Eu sou a Ana, 38 anos, casada há 15 com o João, gerente de banco em Amery. De dia, sou a advogada impecável, saias justas, cabelo apanhado, aliança brilhando no dedo. Chego a casa às 19h, janto com ele, conversamos sobre o trabalho. Ele adormece no sofá, ronca baixinho. Eu sorrio, beijo-lhe a testa. Mas por dentro… Meu Deus, por dentro queimo.
Há semanas que sinto esta sombra. Começou como um formigueiro à noite. Olho pela janela, as luzes da cidade piscam, protegem-nos do escuro. Mas o escuro chama-me. O Paulo, o meu amante. Ele mora no prédio ao lado, solteiro, olhos famintos. Mensagens no telemóvel: “Hoje? Rápido, antes que ele acorde.” O coração acelera. Olho a aliança, gemo baixinho. Eu sei que é errado. Mas o risco… o risco molha-me toda.
A Rotina Impecável e o Chamado Irresistível
Ontem, 27 de agosto, como que por castigo do destino. O céu claro, estrelas a brilhar. Eu no balcão, café na mão, a observar. Nada de nuvens, mas sinto-o aproximar-se. A mensagem: “Estacionamento das traseiras. 2h. Vem.” Hesitei. João dormia. Saí de fininho, porta rangeu, conhaque no ar. Desci as escadas, pernas tremendo. O ar fresco da noite bateu na cara. Corri para o carro, coração na garganta. E se ele acorda? E se me apanham?
Cheguei ao estacionamento escuro, atrás do prédio. Amery dormia, luzes fracas dos postes. O carro dele já lá, faróis apagados. Entrei no banco de trás, porta bateu suave. Ele virou-se, sorriso predador. “Finalmente, puta safada.” Beijou-me violento, língua na boca, mãos nas tetas. Tirei a blusa, sutiã voou. Ele chupava os mamilos duros, mordia. Eu gemia: “Rápido, Paulo, porra, ele pode acordar.” Calções dele abertos, caralho duro como pedra, veias saltadas. Segurei, punheta rápida, saliva a escorrer.
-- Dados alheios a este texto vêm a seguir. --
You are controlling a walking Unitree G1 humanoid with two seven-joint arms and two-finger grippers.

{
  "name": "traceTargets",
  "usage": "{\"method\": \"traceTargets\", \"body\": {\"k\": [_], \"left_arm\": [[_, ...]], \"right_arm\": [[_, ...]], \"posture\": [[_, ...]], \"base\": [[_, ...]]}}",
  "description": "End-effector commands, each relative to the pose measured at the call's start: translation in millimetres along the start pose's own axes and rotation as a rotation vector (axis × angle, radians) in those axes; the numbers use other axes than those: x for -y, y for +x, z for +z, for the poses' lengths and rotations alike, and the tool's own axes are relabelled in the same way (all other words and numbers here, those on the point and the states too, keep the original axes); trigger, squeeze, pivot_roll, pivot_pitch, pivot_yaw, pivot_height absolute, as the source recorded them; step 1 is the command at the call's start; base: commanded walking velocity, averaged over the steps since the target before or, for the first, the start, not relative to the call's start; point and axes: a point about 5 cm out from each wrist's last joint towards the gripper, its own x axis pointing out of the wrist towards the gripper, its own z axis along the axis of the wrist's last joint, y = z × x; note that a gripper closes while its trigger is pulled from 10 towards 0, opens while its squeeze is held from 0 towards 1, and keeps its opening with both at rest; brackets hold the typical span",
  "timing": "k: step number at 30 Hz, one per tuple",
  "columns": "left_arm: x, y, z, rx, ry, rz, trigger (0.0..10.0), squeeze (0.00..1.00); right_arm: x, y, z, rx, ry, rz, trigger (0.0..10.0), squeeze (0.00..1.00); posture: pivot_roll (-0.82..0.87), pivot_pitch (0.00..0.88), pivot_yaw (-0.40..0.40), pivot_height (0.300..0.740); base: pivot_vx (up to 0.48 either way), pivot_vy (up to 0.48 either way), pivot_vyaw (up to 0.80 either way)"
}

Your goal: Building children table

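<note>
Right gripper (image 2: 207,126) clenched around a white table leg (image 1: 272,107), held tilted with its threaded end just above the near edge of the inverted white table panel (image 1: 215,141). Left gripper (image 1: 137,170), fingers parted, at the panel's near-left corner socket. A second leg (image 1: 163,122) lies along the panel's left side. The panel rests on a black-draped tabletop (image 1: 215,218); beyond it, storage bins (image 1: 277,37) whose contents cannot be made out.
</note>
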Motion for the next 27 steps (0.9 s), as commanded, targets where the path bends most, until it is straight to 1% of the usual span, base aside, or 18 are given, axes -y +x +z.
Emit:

O Encontro Explosivo na Escuridão
Ele virou-me, cara contra o vidro frio. Saia subida, cuecas rasgadas. Dedos na cona molhada, “Estás ensopada, vadia casada.” Meti a mão na aliança, contrastava com a pele dele morena. Ele cuspiu na mão, passou no cu. “Queres no cu, não queres?” Sim, foda-se, quero. Empurrou devagar, dor boa, estiquei-me toda. Começou a bombar, forte, paft paft, carro balançava. Eu mordia o lábio, “Mais, caralho, fode-me o cu!” Ele acelerou, bolas batiam na cona. Gozei primeiro, cona a pulsar, jatos quentes nas coxas. Ele grunhiu, encheu-me o cu de porra quente, escorria.
Ficámos ofegantes, suor misturado. Ele beijou-me o pescoço: “Volta amanhã?” Limpei-me com lenços, vesti-me aos tremores. Corri para casa, chave tremeu na porta. João ainda dormia, TV ligada. Deitei-me ao lado, cheiro a sexo na pele. Culpa? Um bocadinho. Mas o prazer… Meu Deus, o segredo queima mais que tudo. Amanhã observo as luzes da cidade, sabendo que a sombra volta. E eu vou. Sempre vou. Esta dupla vida é o meu vício.